REQUIRED ACTION |
Which lines of the entries below include "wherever"? List them all.

——

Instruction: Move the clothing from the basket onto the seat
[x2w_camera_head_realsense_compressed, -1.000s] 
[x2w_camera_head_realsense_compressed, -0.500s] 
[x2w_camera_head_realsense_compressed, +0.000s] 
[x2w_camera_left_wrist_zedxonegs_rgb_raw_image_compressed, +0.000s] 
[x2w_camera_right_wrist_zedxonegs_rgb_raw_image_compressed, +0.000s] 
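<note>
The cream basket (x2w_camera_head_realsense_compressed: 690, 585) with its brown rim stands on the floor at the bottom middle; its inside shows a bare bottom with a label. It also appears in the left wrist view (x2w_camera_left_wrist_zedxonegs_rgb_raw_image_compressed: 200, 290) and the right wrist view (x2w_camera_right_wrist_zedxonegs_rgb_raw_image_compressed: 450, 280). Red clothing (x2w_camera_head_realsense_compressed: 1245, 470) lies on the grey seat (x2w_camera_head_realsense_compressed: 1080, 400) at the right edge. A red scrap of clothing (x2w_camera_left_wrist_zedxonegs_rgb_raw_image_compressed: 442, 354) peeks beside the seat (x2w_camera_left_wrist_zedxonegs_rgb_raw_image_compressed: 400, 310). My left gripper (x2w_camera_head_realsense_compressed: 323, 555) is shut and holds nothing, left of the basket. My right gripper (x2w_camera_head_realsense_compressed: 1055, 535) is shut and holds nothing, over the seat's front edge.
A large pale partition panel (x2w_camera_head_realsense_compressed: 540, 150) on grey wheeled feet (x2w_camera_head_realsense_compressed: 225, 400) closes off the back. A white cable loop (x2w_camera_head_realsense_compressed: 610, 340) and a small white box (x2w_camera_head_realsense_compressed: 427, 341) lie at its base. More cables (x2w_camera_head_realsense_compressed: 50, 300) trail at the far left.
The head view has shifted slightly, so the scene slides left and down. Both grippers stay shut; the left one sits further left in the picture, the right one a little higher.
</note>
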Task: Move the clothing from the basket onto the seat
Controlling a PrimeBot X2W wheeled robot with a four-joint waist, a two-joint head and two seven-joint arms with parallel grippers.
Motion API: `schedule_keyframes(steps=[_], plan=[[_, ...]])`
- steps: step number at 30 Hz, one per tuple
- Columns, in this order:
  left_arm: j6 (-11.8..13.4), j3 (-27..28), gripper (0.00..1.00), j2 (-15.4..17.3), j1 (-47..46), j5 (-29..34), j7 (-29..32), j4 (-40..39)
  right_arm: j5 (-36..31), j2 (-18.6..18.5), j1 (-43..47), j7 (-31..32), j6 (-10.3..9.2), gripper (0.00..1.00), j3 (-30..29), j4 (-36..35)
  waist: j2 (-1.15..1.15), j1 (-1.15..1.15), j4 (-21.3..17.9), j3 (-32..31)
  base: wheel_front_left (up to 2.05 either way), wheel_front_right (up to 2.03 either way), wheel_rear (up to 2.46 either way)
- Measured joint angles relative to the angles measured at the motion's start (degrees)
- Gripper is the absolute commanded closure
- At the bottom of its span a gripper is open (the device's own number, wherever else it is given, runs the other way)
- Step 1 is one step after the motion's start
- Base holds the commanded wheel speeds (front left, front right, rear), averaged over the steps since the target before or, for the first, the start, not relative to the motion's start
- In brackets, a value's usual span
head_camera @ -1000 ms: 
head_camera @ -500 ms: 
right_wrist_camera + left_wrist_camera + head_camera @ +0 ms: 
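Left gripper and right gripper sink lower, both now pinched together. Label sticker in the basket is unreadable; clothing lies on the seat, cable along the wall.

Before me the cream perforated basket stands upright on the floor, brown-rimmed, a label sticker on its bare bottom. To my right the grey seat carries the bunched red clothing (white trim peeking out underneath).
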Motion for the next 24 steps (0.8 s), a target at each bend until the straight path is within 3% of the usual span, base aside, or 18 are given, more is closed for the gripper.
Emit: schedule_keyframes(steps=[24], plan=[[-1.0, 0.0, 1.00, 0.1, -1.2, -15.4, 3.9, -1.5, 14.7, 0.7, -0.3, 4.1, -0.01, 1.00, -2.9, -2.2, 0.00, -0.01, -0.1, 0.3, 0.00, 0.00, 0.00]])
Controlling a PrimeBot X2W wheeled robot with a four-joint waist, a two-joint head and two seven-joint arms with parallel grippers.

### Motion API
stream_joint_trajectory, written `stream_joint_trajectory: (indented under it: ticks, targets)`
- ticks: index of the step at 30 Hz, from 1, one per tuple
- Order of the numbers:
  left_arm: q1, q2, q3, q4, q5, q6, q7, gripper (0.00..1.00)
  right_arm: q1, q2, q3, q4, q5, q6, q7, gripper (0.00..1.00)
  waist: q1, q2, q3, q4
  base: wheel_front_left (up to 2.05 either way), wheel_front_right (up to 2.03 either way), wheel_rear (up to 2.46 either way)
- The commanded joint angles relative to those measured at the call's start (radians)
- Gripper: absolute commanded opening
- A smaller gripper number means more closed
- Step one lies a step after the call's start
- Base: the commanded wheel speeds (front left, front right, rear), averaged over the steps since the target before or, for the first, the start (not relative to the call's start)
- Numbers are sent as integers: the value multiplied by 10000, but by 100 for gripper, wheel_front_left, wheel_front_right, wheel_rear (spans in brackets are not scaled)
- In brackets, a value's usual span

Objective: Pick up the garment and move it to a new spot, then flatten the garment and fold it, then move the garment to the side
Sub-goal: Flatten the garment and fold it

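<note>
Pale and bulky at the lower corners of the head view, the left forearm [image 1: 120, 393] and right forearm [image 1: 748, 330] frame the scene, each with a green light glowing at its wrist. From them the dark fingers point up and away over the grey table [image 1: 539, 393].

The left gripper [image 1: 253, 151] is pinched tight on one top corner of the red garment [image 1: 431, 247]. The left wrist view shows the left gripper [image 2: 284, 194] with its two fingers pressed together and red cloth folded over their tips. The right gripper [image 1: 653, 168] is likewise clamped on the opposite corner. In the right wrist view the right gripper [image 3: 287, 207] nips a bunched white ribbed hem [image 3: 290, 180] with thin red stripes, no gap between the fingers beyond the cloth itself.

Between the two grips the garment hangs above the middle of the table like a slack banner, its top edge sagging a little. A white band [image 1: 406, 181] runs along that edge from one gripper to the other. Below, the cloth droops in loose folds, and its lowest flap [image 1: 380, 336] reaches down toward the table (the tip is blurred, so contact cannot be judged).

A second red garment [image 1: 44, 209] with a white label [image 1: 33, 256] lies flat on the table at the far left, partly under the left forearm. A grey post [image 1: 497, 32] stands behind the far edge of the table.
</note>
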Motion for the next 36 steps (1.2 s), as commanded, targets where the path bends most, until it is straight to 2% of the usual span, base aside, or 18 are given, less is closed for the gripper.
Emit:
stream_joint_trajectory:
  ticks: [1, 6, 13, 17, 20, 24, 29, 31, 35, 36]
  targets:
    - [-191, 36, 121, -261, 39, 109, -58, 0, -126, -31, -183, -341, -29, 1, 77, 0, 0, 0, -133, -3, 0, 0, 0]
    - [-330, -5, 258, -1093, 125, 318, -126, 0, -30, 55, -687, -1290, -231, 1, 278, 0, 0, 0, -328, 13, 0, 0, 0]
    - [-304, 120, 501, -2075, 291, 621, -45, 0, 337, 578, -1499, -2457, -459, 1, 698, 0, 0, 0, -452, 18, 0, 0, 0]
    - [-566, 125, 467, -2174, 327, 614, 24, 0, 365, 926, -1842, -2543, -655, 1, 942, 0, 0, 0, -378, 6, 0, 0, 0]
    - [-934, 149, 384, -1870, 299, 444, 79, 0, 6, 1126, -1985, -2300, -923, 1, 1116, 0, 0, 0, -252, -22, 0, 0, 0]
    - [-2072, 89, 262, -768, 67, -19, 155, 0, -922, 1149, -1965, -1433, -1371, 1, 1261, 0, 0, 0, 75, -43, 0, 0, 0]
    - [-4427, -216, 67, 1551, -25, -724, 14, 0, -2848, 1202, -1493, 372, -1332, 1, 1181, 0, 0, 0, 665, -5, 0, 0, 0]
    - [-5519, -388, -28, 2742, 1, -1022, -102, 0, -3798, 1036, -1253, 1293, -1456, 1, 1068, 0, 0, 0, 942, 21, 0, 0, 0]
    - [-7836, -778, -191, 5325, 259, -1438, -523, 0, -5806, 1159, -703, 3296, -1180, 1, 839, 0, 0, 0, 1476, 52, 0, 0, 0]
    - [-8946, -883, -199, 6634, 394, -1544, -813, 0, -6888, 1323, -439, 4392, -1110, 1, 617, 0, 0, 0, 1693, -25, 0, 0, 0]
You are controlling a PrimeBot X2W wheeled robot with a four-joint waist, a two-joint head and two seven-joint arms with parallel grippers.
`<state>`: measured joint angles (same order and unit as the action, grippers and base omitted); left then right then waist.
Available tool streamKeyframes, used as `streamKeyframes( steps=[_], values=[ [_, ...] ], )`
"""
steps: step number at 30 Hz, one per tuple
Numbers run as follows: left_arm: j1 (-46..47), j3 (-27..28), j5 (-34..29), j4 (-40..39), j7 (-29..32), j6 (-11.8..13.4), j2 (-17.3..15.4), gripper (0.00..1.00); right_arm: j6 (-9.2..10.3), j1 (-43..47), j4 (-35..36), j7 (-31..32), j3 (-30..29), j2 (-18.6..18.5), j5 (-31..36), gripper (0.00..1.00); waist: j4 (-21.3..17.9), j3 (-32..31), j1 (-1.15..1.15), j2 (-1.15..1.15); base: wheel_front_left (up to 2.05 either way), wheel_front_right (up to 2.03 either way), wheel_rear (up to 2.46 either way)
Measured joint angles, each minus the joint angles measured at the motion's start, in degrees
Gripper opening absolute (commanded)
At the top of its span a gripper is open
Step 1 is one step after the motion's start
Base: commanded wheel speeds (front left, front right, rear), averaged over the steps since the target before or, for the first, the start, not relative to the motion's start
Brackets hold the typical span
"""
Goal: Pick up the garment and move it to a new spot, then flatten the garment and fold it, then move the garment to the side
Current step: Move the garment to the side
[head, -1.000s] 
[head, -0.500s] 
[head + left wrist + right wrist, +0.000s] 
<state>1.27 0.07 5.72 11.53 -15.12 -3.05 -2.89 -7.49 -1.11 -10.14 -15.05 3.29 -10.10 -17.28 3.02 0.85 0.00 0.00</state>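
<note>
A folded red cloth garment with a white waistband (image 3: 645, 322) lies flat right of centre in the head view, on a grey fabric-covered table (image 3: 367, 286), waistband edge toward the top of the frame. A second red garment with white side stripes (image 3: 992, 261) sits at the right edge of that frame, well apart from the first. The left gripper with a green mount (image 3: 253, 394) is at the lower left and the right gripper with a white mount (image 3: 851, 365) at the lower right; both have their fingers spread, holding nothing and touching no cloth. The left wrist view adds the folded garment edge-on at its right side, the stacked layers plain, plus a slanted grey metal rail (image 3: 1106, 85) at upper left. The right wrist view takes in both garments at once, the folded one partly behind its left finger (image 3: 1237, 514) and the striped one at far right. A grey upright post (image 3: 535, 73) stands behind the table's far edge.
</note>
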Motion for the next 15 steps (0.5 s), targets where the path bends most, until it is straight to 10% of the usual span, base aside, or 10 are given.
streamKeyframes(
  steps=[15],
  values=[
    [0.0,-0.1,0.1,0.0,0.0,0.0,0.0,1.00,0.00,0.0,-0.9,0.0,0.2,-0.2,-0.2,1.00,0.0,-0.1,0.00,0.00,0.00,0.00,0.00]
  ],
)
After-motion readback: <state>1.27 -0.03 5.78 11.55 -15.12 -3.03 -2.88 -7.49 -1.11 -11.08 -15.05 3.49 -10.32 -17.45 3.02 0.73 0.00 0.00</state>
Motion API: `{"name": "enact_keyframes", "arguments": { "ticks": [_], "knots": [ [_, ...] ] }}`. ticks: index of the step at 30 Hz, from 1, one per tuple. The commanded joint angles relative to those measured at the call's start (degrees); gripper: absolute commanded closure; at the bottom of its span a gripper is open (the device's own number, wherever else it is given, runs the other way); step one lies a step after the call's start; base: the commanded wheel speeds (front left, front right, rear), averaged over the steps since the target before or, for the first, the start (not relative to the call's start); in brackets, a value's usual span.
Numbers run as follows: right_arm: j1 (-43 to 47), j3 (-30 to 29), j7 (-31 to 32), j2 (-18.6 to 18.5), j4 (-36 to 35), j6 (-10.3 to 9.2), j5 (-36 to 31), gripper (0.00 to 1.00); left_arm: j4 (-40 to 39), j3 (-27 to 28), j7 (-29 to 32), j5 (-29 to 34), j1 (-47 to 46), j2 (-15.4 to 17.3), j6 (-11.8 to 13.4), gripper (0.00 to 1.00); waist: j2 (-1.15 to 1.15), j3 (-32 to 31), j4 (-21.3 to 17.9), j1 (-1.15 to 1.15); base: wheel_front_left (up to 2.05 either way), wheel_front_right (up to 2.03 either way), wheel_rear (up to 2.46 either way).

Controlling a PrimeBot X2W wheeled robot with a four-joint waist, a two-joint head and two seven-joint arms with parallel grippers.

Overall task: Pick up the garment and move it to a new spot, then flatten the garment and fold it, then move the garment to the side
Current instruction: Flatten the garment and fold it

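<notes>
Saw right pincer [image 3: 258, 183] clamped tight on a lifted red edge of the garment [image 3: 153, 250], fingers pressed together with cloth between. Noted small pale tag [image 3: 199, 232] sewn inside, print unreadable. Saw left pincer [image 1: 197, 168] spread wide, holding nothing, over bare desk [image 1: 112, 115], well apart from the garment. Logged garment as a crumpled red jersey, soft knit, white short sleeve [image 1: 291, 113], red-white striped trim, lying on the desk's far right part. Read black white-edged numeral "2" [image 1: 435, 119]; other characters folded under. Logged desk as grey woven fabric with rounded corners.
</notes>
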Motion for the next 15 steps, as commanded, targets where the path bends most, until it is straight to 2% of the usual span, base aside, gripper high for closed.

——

THE ANSWER |
- At the bottom of its span a gripper is open (the device's own number, wherever else it is given, runs the other way)
Motion API: `{"name": "enact_keyframes", "arguments": { "ticks": [_], "knots": [ [_, ...] ] }}`. ticks: index of the step at 30 Hz, from 1, one per tuple. The commanded joint angles relative to those measured at the call's start (degrees); gripper: absolute commanded closure; at the bottom of its span a gripper is open (the device's own number, wherever else it is given, runs the other way); step one lies a step after the call's start; base: the commanded wheel speeds (front left, front right, rear), averaged over the steps since the target before or, for the first, the start (not relative to the call's start); in brackets, a value's usual span.

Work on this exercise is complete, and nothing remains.